Current diagnosis of untreated, severe depression as determined by the Structured Clinical Interview for Diagnostic and Statistical Manual- IV Edition (DSM-IV), non-patient version
Beck Depression Inventory > 30
History of psychotic or bipolar disorder
Current history (within 3 months) of substance or alcohol abuse
Significant or unstable acute or chronic medical conditions
Other current sleep disorders
Presence of implanted devices or metal in body such as cardiac pacemaker, aneurysm clip, ear implant, shrapnel, neurostimulators or other metal devices
Fear of closed spaces
Previous radiation exposure (past year) that exceeds recommended safety limits
Pregnancy or breast feeding
Resting blood pressure < 90/60 at the screening physical examination
Heart rate > 100 beats/minutes
Current use of a beta-blocker
Use of an alpha-1 antagonist agent in the previous 3 weeks
Refusal to follow the safety measures in the case of use of a phosphodiesterase 5 inhibitor (Cialis, Viagra, Levitra)
Unexpected, untreated, or serious EKG findings

Arm && Interventions

Group	Intervention	Description
Placebo	Placebo	A placebo is a sugar pill, which will be used to compare with the results of the active medication
Prazosin	Prazosin	Active medication arm.
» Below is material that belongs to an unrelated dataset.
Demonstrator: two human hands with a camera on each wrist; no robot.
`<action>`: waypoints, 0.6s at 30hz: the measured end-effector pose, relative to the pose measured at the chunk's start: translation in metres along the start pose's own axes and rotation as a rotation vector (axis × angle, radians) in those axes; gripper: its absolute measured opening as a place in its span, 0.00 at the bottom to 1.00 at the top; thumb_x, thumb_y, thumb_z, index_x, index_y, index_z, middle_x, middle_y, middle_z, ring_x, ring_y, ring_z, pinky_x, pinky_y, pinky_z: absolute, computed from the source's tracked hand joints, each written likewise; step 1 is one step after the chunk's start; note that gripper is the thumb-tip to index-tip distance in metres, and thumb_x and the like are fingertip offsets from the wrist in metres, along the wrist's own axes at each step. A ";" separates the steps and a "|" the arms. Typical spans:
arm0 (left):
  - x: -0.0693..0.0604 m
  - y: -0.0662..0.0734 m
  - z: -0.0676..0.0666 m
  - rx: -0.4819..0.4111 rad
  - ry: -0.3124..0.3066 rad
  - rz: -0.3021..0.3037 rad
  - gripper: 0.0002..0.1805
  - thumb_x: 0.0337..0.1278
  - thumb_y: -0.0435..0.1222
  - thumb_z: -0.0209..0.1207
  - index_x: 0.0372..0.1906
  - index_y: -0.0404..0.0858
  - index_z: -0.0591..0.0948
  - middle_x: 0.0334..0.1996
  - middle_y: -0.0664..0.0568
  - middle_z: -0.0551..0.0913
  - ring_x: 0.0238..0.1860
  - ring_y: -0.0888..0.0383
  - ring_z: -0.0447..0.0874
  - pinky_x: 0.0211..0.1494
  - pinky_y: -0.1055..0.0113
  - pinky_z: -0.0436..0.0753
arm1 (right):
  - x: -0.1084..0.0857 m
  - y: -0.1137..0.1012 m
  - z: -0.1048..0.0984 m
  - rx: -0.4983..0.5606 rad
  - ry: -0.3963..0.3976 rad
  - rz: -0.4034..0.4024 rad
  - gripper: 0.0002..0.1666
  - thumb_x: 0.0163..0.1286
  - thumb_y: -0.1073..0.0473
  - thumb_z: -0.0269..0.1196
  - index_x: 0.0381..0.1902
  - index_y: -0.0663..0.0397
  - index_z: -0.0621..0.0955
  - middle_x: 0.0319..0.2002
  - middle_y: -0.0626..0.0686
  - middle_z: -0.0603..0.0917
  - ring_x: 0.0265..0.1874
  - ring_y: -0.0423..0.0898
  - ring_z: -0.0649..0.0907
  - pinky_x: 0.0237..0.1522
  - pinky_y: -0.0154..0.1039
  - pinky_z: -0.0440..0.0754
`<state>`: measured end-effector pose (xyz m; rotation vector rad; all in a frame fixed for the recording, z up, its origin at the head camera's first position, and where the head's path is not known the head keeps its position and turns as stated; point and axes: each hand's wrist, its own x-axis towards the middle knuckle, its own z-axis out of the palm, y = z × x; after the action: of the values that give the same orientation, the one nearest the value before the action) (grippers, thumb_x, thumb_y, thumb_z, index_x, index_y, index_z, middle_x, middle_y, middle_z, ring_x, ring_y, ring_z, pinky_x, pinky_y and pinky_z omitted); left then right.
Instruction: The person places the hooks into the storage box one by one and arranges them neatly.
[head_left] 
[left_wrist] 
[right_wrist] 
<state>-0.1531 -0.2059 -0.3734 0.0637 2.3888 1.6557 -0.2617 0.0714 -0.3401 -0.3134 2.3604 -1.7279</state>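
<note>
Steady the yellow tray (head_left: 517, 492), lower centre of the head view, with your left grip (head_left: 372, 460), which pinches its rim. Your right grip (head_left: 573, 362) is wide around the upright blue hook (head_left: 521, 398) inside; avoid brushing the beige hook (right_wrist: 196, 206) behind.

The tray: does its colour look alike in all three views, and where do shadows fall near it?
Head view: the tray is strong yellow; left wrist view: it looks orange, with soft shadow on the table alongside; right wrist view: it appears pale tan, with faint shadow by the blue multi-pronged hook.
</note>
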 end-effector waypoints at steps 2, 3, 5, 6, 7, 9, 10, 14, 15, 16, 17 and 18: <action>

Prazosin is an FDA approved medication, originally designed as an anti-hypertension medication. Side effects of the medication in some include sleepiness and once asleep, sustained sleep.

Primary Outcome Measures

Name	Time	Method
Whole Brain Relative Regional Cerebral Metabolic Rate of Glucose	Baseline and post-intervention at 8-10 weeks	The reported Z value reflect the magnitude of the state difference (Wake vs. Non-REM or Wake vs. REM) within the prazosin group pre-to-post treatment, and after using a mask to adjust for the spurious effects of the passage of time.

Secondary Outcome Measures

Name	Time	Method
Pittsburgh Sleep Quality Index (PSQI):	Baseline and post-treatment at 8-10 weeks	Self-report sleep quality measure. Scores range from 0 to 21, with higher scores reflecting poorer sleep quality.